Keeping a close eye on government, skeptical to all over-reach, is a fine role and it inspired my book: “The Transparent Society: Will Technology Make Us Choose Between Privacy and Freedom?”
But assuming we do keep the bureaucrats leashed, then it is proper to recall that they… and the scientists too… are “elites” we can use to counterbalance the inevitable cheaters-from-oligarchy who betrayed freedom and competition in every other era. Indeed, the war on science and all other castes of “smartypants” expertise is being funded precisely by those who want feudal oligarchy to come roaring back.
== But is capitalism a good thing? ==
Guardedly, you bet! In that market competition is the engine of our cornucopia and the wealth that enabled us to then take on progressive causes. Indeed, healthy market capitalism should be viewed as a top victim of crony-oligarchy. Indeed, You liberals need to admit that the issue of “globalization” is not settled and your reflexes were dead wrong. Aside from the two billion people rising rapidly in China and India…
…read about potential real progress in three more countries that together contain 1.5 billion people. Nor are these the only such examples.
Have investments in infrastructure, education, science R&D and public health paid off? According to one of the top (still-sane) conservative economics research houses, that “social capital” of shared investment in the future is responsible for most of our current standard of living.

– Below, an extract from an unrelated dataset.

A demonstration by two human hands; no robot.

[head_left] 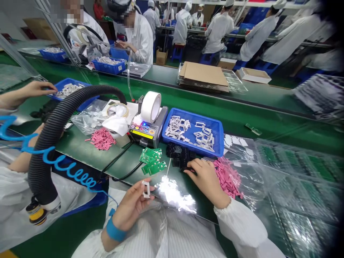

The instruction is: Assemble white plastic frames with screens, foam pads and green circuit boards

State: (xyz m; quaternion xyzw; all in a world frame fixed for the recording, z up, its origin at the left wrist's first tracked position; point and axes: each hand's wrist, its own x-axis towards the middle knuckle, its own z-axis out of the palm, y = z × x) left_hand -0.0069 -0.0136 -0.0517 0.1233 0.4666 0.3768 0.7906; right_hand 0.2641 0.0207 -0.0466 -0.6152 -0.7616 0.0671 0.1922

“The United States and the rest of the post-industrial, developed world owe their epic rise in living standards to the underlying “social capital” that properly incentivized innovation, entrepreneurship, and thus technological transformation over the last two centuries.” – says Worth Wray of Mauldin Economics, a noted conservative investment newsletter:
“MIT Professor Robert Solow would agree with us on this front. Solow’s work on the US economy – which has become a textbook economics lesson – explains that innovation has accounted for more than 80% of the long-term growth in US per capita income, with capital investments accounting for only 20% of per capita income growth.”
So much for supply side (voodoo) economics (SSVE), which proclaims that the only way to engender growth and development is huge tax cuts for the uber-wealthy… even at the cost of cutting back on infrastructure, education, science R&D and public health… exactly the opposite prescription cited by Adam Smith.
Funny thing. Not one prediction ever made by SSVE has ever, ever, ever come true.
Liberals, this is your fault too. Again… until I am blue in the face — instead of bad-mouthing capitalism, embrace Adam Smith and declare true, healthy, flat-open-fair capitalism to be a top victim of the campaign of crony-cabal grabbing by the New Lords. Investments in infrastructure, education, science R&D and public health are what feed and engender a thriving market economy.